The idea that the firing activity of groups of interneurons, possibly extending over several cortical columns, is tightly synchronized and may underlie the coalitions of neurons that are sufficient for any one conscious percept is a fascinating one to me. However, no positive evidence links neuron-to-neuron coupling in cortex via gap junctions to perception, let alone consciousness. Thus, the cautionary statement in my book, “ Not enough is known about this phenomenon to implicate it in conscious perception.” remains true today. This may always change in the future, of course.


I believe the time for change has come, in the form of Dale Antanitus' Theory of Neocortical Neuron-Astrocyte Interaction. Antanitus hypothesizes that astrocytic syncytia, groups of astrocytes connected via gap junctions, are responsible for
synchronous neuronal firing. This would account for why, when the mediator of hyper-neuronal gap junctions was eliminated, gamma synchrony persisted, albeit at diminished amplitude. It suggests both neuronal and astrocytic syncytia are involved in gamma synchrony. Such redundancy is of course ubiquitous in nature and should come as no surprise; critical systems are often backed up.

There's been a lot of research into astrocytes in the past five years (e.g., 87 titles from The Journal of Neuroscience alone), but no one has yet produced a grand integrative theory as to their relationship to their neuron brothers, to my knowledge, except Antanitus. I hypothesize that his ideas are the neurophysiological basis for not only gamma synchrony but Hawkins' regions of cortex, the fundamental units of the Memory Prediction Framework, as well.

In time, after The Memory Prediction Theater is published at SCR, I hope to discuss the implications of Antanitus' theory, in the context of recent research findings, with Koch, Hameroff and others in the consciousness community.

Thursday, July 21, 2005

Launch

Just learned that my article introducing The Memory Prediction Theater is going to be published by Science and Consciousness Review. I feel very grateful. I'm not a scientist. I'm a software developer with an interest in AI. I've always been drawn to the subject of consciousness, but never seriously approached it until I tried to imagine how to create a piece of software that could pass the Turing Test. I needed a model of human cognition. What was the best model science had produced? That became my driving question.

The question soon led me to Bernard Baars and Global Workspace. I read Baars for a couple weeks, becoming increasingly consumed, especially by the theater model he used to elaborate Global Workspace. I was just starting to really dig into the work of Stan Franklin, Baars' computer science colleague at the University of Memphis, who's developed a "conscious" software agent based on Global Workspace, when an epiphany occurred.
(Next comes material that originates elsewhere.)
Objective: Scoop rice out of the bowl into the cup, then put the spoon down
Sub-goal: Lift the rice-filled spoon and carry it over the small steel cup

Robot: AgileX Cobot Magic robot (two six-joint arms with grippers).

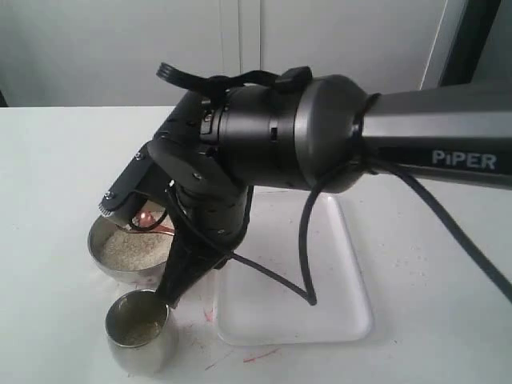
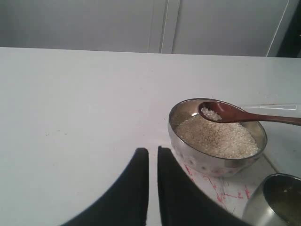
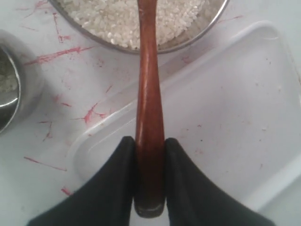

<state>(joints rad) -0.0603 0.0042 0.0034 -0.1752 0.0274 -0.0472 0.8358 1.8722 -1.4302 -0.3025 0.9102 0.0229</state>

I happened to see something on Steve Jurvetson's blog that caught my eye. He said he'd been reading Jeff Hawkins' new book. If Steve was reading it, I thought I'd better check it out. I googled, one-clicked and was immersed within two days. I devoured the book. Easy to read. Absolutely brilliant. Totally original. The basic problem of consciousness, what Hawkins calls intelligence, solved.

Stunned, I immediately began to wonder how this Memory Prediction Framework of Hawkins' might play out in Baars' Theater of Consciousness. That's how the MPT came into being. That was November of last year. I realized today, on hearing that SCR was going to publish the hypothesis, I might be getting some questions on it, so decided to launch this blog.